» **Work to complete**:
From the first line to the last, retype the data below exactly.

· · · · ·

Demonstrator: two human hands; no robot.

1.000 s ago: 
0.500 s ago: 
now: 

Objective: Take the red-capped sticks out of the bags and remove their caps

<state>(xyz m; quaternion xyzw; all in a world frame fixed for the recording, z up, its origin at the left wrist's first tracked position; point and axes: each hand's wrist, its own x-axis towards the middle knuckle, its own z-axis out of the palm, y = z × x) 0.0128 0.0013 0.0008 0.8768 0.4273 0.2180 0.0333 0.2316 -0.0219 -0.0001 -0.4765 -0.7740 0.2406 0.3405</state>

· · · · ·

» **Written response**:
Demonstrator: two human hands; no robot.

1.000 s ago: 
0.500 s ago: 
now: 

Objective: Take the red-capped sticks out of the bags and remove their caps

<state>(xyz m; quaternion xyzw; all in a world frame fixed for the recording, z up, its origin at the left wrist's first tracked position; point and axes: each hand's wrist, its own x-axis towards the middle knuckle, its own z-axis out of the palm, y = z × x) 0.0128 0.0013 0.0008 0.8768 0.4273 0.2180 0.0333 0.2316 -0.0219 -0.0001 -0.4765 -0.7740 0.2406 0.3405</state>

With this output, the exercise is done.